A heart attack occurs when blood flow to the heart is cut off due to clogged coronary arteries. However, unlike a heart attack, the broken-heart syndrome is not related to clogged arteries. Instead, part of the heart temporarily enlarges and is not able to pump efficiently, putting more strain on the other parts of the heart.

Diagnosis and treatment

To determine what is causing the chest pain and shortness of breath, doctors may order a chest X-ray, electrocardiogram, blood test, coronary angiogram or an MRI. Once the chest X-ray and MRI verify the condition of the arteries, the doctor will likely ask if you have experienced any recent stressful events or life occurrences.

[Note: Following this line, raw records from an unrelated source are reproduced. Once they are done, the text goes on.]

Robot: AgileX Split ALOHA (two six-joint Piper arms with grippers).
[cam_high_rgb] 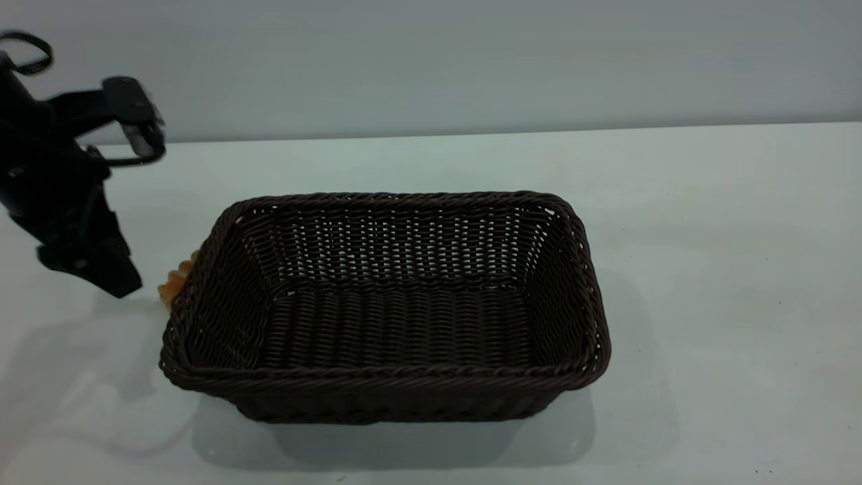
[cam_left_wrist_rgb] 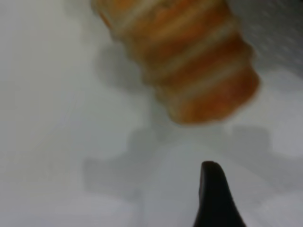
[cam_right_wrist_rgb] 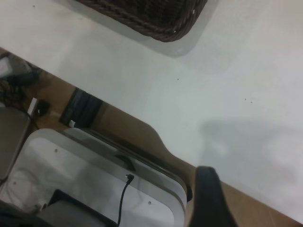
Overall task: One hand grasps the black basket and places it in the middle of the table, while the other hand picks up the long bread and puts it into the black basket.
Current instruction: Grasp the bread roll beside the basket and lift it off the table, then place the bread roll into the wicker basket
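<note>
The black basket (cam_high_rgb: 387,377) stands upright and empty in the middle of the table (cam_high_rgb: 707,269). The long bread (cam_high_rgb: 176,281) lies on the table against the basket's left end, mostly hidden behind the rim. In the left wrist view the bread (cam_left_wrist_rgb: 189,61) shows close up, orange with pale ridges. My left gripper (cam_high_rgb: 114,283) hangs just left of the bread, a little above the table, open and empty; one finger (cam_left_wrist_rgb: 214,194) shows. My right gripper is out of the exterior view; one finger (cam_right_wrist_rgb: 208,198) shows over the table's edge, open and holding nothing.
The right wrist view shows a corner of the basket (cam_right_wrist_rgb: 156,23), the table's brown edge (cam_right_wrist_rgb: 142,127) and a white unit with a cable (cam_right_wrist_rgb: 94,179) below it. A grey wall (cam_high_rgb: 431,60) runs behind the table.
</note>
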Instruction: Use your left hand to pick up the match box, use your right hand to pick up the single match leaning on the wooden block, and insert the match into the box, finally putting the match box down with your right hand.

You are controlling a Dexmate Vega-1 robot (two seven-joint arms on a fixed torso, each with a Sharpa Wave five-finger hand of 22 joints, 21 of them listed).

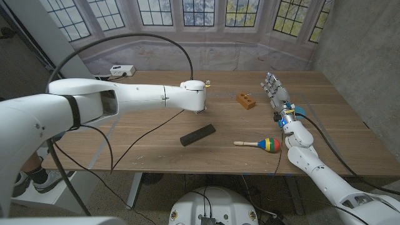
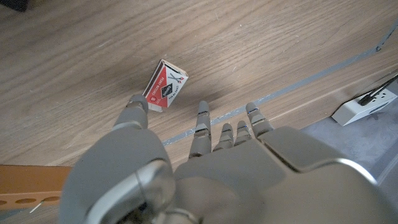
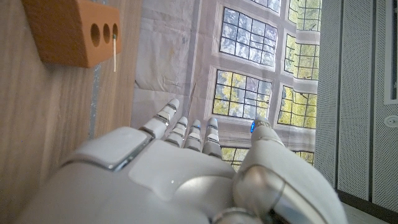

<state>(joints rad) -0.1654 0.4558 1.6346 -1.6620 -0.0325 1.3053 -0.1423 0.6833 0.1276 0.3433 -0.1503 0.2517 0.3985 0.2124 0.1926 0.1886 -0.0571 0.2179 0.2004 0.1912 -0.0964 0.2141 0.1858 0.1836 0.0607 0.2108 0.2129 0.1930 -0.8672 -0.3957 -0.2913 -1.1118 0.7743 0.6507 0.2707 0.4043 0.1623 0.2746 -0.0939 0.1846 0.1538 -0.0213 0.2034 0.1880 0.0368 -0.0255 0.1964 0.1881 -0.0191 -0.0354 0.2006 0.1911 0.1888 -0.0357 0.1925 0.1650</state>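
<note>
You are working in a staged robotics test room rather than a home or shop. A plain wooden table (image 1: 156,147) on metal legs stands on a speckled hard floor (image 1: 119,194). Behind it hangs a printed backdrop (image 1: 206,25) of leaded stone-framed windows, its cloth creased where it meets the floor. To your right rises a bare grey concrete wall (image 1: 359,37). A white power strip (image 1: 122,70) rests at the far table edge, and black cables (image 1: 134,144) trail across the tabletop.
</note>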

Women and individuals with head injuries or seizure disorders are more likely to be affected by broken-heart syndrome. There is no clear reason why, and research is still ongoing. Other risk factors include sexual activity, neurological conditions and psychiatric disorders.

Treatment for the condition is similar to that of patients experiencing a heart attack. Patients are kept in the hospital during recovery and are prescribed angiotensin converting enzyme inhibitors or diuretics that reduce the workload of the heart.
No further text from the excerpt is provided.